Airline performance was up, but so were passenger complaints in 2015

Travelers line up at a security checkpoint at Phoenix Sky Harbor International Airport. While airline service improved last year, passenger complaints were also up. (Photo by Chloe Nordquist/Cronkite News)

Virgin America, the top airline for four years in the Airline Quality Ratings, is going to merge with Alaska Air, a move that experts think will lower the airline’s ranking in the short run. (Photo by CNN Newsource)

WASHINGTON – Airline passengers got slightly better service last year – but they weren’t happy about it.

That was the finding of the 2016 Airline Quality Rating, which said domestic carriers did a slightly better job with on-time performance, baggage handling and denied boardings in 2015, up from a down year in 2014.

But the rate of customer complaints, on everything from fares to customer service, hit the highest level in 15 years, according to the report’s authors.

“Customer complaints about fares and fees perhaps is the reason that we’re at a 15-year high in the number of customer complaint files,” said Brent D. Bowen, dean of the College of Aviation at Embry-Riddle Aeronautical University in Prescott.

“The human element of air travel is obviously deteriorating, and passengers are fed up,” Bowen said Monday at the release of the 26th annual version of the report. Bowen co-authored the report with Dean Headley, a marketing professor at Wichita State University’s W. Frank Barton School of Business.

The report said mishandled baggage fell from 3.62 per 1,000 passengers in 2014 to 3.24 per 1,000 in 2015, while on-time performance rose from 76.2 percent to 79.9 percent. The number of denied boardings also fell, from 0.92 per 10,000 passengers in 2014 to 0.76 per 10,000 last year.

But while those measures were improving, complaints rose sharply, from 1.38 per 100,000 passengers to 1.90 in 2015.

– Cronkite News video by Samantha Witherwax

For passengers at Phoenix Sky Harbor International Airport it was a mixed bag, with the two largest carriers at the airport moving in different directions in the rankings.

Southwest Airlines, the second-largest carrier at Sky Harbor, with an average of 158 daily flights, improved in all four areas rated in the report, with the biggest improvement in its mishandled baggage score, which dropped from 4.09 incidents to 3.31 per 1,000 passengers.
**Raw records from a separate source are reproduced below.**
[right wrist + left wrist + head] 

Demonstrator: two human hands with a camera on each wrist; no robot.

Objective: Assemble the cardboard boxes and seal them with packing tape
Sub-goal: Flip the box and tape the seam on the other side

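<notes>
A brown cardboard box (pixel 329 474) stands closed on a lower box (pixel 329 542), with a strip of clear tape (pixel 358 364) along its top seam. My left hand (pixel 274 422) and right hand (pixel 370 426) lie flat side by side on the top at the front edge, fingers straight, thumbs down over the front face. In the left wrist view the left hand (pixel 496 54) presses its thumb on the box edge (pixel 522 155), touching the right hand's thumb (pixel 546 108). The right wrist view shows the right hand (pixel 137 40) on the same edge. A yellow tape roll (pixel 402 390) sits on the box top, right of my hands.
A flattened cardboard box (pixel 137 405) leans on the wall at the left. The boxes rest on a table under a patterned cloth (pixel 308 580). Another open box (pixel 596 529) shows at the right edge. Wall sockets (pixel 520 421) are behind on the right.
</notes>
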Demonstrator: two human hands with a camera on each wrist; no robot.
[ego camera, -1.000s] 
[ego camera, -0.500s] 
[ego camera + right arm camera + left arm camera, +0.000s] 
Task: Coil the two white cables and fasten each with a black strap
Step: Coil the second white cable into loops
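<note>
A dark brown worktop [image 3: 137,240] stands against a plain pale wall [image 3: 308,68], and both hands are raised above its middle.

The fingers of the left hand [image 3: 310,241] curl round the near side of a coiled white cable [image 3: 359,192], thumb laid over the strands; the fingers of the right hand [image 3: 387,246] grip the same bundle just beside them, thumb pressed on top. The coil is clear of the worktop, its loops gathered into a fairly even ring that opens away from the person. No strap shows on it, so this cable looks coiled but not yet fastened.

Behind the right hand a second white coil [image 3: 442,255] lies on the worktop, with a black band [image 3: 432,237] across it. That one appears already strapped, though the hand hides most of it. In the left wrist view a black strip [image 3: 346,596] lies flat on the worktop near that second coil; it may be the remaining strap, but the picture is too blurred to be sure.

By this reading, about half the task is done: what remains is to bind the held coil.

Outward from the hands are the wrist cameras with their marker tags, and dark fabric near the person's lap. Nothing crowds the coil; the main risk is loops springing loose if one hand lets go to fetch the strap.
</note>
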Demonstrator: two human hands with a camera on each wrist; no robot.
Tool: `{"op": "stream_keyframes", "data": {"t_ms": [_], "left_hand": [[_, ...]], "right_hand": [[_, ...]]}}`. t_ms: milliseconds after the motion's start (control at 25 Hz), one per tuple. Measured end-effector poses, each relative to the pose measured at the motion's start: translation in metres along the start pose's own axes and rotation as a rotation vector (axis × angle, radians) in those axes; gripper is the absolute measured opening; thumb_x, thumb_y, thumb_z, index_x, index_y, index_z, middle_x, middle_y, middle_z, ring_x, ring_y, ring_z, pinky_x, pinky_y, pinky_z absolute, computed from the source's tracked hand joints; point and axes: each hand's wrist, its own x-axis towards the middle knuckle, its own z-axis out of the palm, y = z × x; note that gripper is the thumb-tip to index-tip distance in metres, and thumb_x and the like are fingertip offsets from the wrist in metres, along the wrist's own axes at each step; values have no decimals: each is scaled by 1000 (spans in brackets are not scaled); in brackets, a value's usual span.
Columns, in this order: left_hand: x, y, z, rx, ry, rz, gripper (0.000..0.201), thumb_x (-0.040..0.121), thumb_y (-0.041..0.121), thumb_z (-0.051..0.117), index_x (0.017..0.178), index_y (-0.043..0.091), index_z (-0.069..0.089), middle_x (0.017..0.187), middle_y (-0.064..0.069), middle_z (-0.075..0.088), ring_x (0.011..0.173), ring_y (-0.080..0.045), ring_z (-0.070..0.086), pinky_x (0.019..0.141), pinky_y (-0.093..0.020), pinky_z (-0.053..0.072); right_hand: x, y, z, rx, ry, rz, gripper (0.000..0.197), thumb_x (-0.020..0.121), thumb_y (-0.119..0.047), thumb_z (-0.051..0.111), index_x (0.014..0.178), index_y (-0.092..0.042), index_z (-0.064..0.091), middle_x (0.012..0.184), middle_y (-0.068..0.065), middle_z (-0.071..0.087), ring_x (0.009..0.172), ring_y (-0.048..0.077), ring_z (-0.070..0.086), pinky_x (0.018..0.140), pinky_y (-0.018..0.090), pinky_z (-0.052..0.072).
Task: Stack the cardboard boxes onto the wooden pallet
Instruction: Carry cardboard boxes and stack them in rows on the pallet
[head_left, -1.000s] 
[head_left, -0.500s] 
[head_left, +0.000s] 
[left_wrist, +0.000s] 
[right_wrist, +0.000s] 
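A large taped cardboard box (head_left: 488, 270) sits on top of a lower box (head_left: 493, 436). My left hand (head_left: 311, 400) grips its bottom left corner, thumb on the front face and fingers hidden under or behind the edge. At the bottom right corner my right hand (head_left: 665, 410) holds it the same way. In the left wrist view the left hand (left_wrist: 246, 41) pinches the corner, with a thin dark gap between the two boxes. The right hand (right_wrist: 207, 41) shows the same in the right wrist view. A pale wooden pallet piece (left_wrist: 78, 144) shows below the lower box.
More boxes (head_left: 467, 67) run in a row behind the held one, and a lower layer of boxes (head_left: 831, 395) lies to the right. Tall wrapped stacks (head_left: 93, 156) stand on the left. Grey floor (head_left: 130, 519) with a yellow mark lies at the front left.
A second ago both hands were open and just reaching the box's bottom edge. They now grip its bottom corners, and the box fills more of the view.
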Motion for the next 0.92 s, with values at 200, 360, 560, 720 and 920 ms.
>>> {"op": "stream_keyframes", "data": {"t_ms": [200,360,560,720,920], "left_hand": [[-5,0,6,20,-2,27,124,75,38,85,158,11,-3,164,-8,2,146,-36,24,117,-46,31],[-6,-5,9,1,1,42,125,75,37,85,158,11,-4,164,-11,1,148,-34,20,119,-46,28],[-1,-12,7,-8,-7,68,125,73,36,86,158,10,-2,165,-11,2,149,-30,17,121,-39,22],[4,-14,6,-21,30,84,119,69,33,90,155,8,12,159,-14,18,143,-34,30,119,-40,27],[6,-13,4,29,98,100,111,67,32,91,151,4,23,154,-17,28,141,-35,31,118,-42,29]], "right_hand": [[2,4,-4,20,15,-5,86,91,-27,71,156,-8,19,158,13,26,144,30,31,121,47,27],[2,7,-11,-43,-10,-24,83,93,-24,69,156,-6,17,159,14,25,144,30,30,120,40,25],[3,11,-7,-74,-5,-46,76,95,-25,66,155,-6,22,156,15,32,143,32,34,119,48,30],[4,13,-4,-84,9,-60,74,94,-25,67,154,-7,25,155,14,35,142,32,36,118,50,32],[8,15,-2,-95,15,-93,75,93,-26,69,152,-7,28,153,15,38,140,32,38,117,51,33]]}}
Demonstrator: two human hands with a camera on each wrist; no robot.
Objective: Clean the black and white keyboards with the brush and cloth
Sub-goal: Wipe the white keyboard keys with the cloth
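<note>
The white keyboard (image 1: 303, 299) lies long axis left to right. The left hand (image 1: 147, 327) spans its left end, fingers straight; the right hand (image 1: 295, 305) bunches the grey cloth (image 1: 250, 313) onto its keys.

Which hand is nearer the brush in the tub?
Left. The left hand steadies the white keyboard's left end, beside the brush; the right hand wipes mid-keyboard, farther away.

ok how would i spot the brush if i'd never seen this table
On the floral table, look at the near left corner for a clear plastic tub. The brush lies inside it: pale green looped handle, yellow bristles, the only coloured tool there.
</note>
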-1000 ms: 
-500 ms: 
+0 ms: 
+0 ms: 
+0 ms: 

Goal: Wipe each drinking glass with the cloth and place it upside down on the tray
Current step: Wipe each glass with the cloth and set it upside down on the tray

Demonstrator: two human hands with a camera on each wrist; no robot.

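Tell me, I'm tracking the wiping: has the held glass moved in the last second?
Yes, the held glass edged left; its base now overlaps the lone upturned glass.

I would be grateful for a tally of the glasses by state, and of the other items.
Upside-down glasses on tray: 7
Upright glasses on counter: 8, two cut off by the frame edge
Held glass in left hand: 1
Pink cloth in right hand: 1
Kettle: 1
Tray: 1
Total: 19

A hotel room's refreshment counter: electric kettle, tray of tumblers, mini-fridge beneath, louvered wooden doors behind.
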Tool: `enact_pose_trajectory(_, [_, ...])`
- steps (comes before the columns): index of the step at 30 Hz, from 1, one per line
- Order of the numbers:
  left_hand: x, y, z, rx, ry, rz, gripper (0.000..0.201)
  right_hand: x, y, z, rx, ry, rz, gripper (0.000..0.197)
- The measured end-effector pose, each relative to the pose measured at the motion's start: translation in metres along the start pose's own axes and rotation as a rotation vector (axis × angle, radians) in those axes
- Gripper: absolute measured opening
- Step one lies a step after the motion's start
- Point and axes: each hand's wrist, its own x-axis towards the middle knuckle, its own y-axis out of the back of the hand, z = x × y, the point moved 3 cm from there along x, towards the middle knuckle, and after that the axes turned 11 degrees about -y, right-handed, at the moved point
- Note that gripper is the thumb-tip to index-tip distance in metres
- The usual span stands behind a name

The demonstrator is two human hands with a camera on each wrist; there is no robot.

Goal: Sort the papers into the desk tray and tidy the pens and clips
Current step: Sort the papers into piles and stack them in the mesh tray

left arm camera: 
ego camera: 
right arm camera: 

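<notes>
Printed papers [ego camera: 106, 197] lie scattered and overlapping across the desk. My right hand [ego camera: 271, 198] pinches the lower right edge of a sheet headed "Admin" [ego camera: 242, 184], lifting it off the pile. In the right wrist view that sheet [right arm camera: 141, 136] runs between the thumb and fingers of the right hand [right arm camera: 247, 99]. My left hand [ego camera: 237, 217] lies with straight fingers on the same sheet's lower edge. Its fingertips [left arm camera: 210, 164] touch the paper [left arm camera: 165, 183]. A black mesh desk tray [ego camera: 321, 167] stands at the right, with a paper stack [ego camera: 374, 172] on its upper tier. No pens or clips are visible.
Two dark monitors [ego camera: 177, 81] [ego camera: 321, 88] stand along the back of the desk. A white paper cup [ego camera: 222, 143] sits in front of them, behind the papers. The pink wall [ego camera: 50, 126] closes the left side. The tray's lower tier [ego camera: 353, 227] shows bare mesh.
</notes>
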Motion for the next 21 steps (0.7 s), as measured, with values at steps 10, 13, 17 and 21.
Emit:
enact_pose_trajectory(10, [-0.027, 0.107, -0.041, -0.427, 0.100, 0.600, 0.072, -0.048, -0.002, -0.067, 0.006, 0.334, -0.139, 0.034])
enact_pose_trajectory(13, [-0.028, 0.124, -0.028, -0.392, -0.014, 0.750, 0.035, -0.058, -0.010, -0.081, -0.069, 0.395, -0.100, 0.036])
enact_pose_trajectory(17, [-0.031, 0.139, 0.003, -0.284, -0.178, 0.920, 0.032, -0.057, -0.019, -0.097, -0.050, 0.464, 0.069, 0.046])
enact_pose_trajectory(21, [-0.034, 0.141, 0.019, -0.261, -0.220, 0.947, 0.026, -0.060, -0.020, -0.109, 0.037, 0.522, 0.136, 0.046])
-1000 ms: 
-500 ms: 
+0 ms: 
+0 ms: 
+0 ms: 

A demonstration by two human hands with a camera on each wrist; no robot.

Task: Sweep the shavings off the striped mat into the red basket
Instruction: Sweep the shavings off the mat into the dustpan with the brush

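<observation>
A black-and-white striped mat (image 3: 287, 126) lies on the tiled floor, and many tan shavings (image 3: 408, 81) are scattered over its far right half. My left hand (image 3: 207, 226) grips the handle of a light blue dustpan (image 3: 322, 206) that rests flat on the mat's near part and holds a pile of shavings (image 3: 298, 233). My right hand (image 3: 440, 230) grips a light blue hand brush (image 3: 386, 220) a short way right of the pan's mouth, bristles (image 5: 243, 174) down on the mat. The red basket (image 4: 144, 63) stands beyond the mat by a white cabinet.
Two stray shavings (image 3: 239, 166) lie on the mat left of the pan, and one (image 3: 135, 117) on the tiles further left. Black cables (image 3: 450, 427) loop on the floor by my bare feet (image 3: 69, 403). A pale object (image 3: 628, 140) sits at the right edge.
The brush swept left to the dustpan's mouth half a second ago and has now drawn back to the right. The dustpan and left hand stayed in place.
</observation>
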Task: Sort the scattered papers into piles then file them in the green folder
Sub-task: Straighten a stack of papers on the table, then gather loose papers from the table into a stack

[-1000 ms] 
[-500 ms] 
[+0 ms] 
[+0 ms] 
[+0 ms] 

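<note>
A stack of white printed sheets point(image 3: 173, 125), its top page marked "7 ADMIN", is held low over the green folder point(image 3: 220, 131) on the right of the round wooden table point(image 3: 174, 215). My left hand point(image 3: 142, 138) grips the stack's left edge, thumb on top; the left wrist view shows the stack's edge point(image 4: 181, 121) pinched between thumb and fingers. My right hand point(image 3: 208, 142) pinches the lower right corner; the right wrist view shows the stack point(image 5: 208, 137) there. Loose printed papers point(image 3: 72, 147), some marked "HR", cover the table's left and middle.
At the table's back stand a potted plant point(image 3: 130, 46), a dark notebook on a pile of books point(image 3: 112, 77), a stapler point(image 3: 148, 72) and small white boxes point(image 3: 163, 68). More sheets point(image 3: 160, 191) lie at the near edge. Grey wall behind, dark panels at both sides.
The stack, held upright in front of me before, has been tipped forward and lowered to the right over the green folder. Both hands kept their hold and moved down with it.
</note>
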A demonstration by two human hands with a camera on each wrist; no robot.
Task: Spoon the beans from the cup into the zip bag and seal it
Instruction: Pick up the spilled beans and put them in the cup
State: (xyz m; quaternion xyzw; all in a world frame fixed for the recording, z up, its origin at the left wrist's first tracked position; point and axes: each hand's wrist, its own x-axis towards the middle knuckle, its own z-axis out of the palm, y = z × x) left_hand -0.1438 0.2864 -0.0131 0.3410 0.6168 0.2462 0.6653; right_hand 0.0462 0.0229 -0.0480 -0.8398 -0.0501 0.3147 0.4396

Despite its higher scores, however, Southwest remained in sixth place among the 13 airlines studied in the report.

But American Airlines – which is the largest carrier at Sky Harbor, with 295 flights a day – dropped from seventh place to 10th as it saw scores fall in every category but on-time performance, which rose from 77.9 percent in 2014 to 80.3 percent in 2015.

Bowen said the drop in scores for American was likely fallout from its merger with US Airways, which was completed last year.

“One factor we do know, over time all large airline mergers, the airlines go down in performance,” Bowen said. “So for example close to home in Arizona, American and USAir’s recent merger took American down from the seventh position to the 10th position.”

The report was released the same day that Virgin America agreed to be acquired by Alaska Airlines for $2.6 billion. Virgin America has finished first in the report for the last fours, but Bowen said that might change as a result of the merger with Alaska, which has been in fifth place for the last three years.

Virgin America does not fly to Sky Harbor, but Alaska Airlines has seven departures a day from the airport.

“When we look at Virgin America and Alaska, both are pretty highly rated airlines,” Bowen said. “My hope is that they really don’t decline, but since it would be dominated by Alaska … they’re probably not going to be number one for several years.”

But mergers can work out after those couple of years, said Headley. Since 2008, eight of the country’s biggest airlines merged into four carriers, and he said this year’s better overall performance in the industry shows those mergers are settling in to the benefit of customers.

The challenge for all airlines, Headley said, is whether performance improvements can be had as more people choose to fly.

“Bigger has produced some operating gains for airlines, but customer perceptions of poor outcomes are still reflected in a higher number of customer complaints for the year,” Headley said in a statement with the report’s release.

And Bowen said challenges are likely to remain.

“Additionally, airports, communities, and the government agencies must improve the capacity for air travel because there is no indication that air travel growth will slow down in the future,” he said.